On 2/19/06, Craig Main <craig at palantir.co.za> wrote:
> How would you eliminate the else with the statement list?
> I am not quite sure what you mean here - I am still trying to wrap my brain
> around the tree matching syntax.
>
> Would you be in a position to give me a small example?
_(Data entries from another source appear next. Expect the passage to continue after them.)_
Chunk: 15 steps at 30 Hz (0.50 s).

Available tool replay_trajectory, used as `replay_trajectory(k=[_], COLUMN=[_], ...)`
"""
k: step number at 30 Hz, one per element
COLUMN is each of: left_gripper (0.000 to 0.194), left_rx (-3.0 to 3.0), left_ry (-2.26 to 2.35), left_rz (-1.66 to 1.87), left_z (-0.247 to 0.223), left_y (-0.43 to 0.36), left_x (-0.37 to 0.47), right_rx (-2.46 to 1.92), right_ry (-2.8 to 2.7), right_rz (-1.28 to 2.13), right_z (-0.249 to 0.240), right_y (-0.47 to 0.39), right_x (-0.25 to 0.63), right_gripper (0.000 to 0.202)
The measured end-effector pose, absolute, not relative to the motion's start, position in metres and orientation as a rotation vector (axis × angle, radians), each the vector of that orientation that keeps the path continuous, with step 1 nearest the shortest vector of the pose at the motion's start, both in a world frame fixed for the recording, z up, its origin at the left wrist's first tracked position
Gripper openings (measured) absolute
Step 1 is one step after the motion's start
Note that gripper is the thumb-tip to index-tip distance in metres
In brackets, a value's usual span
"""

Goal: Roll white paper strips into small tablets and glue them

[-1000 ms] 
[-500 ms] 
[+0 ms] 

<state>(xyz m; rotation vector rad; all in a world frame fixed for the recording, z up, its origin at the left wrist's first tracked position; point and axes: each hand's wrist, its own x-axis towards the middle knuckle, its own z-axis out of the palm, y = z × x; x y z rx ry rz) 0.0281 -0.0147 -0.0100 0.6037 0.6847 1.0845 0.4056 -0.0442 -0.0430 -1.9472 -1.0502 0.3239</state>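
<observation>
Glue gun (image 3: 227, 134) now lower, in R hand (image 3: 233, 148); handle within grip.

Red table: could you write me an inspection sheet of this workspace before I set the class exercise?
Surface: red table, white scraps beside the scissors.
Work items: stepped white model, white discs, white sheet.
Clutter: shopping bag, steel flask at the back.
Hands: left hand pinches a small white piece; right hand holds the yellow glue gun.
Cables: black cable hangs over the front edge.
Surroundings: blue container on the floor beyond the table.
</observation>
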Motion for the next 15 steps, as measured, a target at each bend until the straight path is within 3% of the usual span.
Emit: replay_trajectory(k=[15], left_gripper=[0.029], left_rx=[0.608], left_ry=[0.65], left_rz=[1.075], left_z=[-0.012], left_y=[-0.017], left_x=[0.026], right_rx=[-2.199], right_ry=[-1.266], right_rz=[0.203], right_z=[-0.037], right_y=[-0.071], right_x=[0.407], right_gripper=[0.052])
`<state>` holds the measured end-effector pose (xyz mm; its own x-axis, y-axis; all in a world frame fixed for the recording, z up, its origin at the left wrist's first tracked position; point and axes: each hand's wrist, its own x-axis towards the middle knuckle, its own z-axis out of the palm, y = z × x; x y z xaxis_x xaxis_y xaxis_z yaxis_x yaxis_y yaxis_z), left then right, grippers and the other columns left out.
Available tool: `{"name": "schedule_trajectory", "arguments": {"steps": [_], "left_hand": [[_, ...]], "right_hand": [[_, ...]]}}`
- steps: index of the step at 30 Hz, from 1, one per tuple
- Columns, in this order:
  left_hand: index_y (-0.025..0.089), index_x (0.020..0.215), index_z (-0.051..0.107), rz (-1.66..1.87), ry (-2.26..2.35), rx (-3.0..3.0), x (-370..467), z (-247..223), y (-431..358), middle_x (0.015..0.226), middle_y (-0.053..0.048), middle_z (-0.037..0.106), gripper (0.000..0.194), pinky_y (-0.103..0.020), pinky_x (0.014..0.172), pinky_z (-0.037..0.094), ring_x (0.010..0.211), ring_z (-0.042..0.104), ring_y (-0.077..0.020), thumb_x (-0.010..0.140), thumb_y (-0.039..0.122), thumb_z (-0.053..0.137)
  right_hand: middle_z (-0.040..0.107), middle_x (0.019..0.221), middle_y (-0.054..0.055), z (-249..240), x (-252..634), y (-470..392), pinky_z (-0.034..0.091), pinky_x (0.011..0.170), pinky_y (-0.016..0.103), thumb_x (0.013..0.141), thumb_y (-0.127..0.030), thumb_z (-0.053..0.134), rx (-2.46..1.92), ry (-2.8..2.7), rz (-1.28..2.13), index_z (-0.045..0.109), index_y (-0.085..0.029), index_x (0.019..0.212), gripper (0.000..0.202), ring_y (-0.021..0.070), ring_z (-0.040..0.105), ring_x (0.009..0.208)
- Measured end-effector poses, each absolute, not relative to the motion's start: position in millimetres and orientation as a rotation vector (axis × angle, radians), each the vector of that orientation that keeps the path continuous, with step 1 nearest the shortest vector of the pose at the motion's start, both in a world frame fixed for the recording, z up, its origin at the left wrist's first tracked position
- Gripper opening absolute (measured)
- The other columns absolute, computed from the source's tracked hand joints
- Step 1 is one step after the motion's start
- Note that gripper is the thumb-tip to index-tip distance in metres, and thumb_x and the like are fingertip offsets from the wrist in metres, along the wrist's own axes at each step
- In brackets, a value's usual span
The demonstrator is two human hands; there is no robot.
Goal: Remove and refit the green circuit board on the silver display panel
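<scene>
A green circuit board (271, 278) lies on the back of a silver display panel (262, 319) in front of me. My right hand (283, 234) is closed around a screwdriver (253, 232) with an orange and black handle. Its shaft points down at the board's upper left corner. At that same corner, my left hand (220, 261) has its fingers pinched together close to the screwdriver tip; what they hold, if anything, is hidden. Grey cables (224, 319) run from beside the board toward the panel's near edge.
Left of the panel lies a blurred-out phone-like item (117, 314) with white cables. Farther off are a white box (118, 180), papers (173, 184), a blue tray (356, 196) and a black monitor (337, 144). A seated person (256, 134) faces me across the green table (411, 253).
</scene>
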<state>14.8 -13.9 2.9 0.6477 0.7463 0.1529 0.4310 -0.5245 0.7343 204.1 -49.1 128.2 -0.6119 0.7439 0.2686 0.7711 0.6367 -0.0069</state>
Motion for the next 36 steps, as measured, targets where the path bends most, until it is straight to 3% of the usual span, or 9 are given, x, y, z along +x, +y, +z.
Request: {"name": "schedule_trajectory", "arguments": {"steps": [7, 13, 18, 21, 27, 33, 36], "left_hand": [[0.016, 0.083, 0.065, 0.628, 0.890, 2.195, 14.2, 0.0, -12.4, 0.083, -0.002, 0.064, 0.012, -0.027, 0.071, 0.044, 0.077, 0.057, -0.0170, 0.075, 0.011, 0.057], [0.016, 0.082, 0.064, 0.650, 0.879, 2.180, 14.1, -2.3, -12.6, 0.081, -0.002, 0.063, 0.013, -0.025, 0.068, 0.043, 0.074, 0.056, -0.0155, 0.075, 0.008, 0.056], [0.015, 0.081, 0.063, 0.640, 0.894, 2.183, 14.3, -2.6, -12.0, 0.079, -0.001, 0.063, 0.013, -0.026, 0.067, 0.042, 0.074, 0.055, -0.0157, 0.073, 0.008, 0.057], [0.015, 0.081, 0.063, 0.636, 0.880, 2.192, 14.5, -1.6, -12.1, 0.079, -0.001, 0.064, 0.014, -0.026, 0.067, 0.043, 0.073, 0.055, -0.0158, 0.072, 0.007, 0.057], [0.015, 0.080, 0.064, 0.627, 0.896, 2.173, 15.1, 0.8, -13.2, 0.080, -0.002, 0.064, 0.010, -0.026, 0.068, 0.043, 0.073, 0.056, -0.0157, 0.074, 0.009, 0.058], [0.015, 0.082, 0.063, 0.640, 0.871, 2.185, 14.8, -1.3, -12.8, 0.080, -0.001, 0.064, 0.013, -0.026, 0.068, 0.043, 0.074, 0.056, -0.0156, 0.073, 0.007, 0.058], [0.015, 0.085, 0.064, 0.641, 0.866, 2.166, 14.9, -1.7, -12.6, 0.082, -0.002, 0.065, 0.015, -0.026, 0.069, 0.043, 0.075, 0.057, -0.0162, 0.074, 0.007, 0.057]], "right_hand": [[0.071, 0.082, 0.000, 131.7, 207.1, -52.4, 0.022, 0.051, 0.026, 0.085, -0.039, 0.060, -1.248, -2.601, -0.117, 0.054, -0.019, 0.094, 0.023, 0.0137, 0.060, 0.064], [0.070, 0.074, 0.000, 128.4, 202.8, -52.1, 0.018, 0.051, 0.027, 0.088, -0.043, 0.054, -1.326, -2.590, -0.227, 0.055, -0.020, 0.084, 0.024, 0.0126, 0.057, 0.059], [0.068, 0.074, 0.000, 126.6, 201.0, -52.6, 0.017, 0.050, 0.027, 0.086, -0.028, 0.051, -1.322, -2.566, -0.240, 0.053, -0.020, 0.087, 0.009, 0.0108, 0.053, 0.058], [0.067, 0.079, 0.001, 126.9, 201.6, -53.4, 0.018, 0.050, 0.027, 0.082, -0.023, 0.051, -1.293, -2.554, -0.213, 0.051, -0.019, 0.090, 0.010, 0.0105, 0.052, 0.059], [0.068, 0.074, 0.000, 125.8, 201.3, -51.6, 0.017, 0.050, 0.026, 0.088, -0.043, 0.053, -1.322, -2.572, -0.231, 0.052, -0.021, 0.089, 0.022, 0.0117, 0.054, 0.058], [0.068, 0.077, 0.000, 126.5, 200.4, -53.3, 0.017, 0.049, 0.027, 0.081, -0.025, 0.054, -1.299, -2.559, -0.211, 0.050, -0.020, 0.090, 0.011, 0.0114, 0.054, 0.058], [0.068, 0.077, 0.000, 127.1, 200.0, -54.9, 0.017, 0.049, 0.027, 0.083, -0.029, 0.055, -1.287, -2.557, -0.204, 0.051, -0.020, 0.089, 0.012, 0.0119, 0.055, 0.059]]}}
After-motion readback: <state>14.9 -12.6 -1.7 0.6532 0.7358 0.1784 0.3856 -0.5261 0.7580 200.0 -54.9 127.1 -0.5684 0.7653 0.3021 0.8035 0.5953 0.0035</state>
I assume that you
> eliminate the node in the parser.

It will come to you; drawing the silly things helped me to see the problems and
ambiguities.  Let's see...  I'll sketch what I do, more or less...

To produce a clean IF node in the parser:

	stmt
	:
		( r:TOK_IF^ LP! expr RP! stmt ( TOK_ELSE! stmt { r.setType(TOK_IFELSE); } )?
		| ... other statement types here ...
		| stmtlist
		)
	;

	stmtlist : LCB! ( stmt )* RCB! { ## = #( #[STMTLIST], ## ); } ;

The ()? around the TOK_ELSE will cause a warning in ANTLR.  Setting the option
"greedy=true" for the ()? construct will bind ELSE to closest IF.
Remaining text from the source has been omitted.